§ **ASSIGNMENT**:
Return all of the data exactly, omitting any images.

START DATA EXTRACT

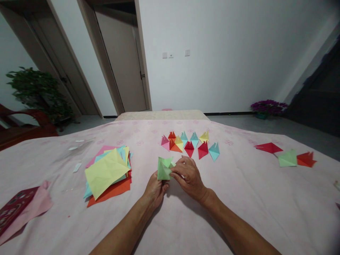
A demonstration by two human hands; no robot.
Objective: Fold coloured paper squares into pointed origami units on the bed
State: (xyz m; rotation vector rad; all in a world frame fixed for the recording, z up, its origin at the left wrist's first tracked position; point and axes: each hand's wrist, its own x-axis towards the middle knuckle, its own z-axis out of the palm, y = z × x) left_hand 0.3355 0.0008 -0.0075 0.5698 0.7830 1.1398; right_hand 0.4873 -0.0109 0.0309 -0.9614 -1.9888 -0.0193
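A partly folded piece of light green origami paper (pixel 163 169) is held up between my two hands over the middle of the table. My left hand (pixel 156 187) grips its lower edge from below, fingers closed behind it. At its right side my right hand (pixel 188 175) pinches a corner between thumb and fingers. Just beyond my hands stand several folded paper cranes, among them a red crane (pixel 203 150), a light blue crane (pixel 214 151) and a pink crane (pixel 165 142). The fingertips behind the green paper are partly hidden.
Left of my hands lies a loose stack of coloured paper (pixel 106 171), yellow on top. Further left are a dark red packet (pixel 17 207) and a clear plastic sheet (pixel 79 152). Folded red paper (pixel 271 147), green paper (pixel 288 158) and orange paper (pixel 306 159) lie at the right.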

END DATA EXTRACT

§ **RESULT**:
A demonstration by two human hands; no robot.
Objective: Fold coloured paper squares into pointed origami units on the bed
State: (xyz m; rotation vector rad; all in a world frame fixed for the recording, z up, its origin at the left wrist's first tracked position; point and axes: each hand's wrist, its own x-axis towards the middle knuckle, its own z-axis out of the palm, y = z × x) left_hand 0.3355 0.0008 -0.0075 0.5698 0.7830 1.1398; right_hand 0.4873 -0.0109 0.0309 -0.9614 -1.9888 -0.0193
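A partly folded piece of light green origami paper (pixel 163 169) is held up between my two hands over the middle of the table. My left hand (pixel 156 187) grips its lower edge from below, fingers closed behind it. At its right side my right hand (pixel 188 175) pinches a corner between thumb and fingers. Just beyond my hands stand several folded paper cranes, among them a red crane (pixel 203 150), a light blue crane (pixel 214 151) and a pink crane (pixel 165 142). The fingertips behind the green paper are partly hidden.
Left of my hands lies a loose stack of coloured paper (pixel 106 171), yellow on top. Further left are a dark red packet (pixel 17 207) and a clear plastic sheet (pixel 79 152). Folded red paper (pixel 271 147), green paper (pixel 288 158) and orange paper (pixel 306 159) lie at the right.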

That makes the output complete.